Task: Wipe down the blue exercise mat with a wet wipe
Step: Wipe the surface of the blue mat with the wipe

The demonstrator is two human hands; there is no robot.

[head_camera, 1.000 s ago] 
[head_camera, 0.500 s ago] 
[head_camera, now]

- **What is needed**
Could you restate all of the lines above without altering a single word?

- **Your response**
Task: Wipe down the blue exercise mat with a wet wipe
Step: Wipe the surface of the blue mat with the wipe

The demonstrator is two human hands; there is no robot.

[head_camera, 1.000 s ago] 
[head_camera, 0.500 s ago] 
[head_camera, now]

The output as shown is complete.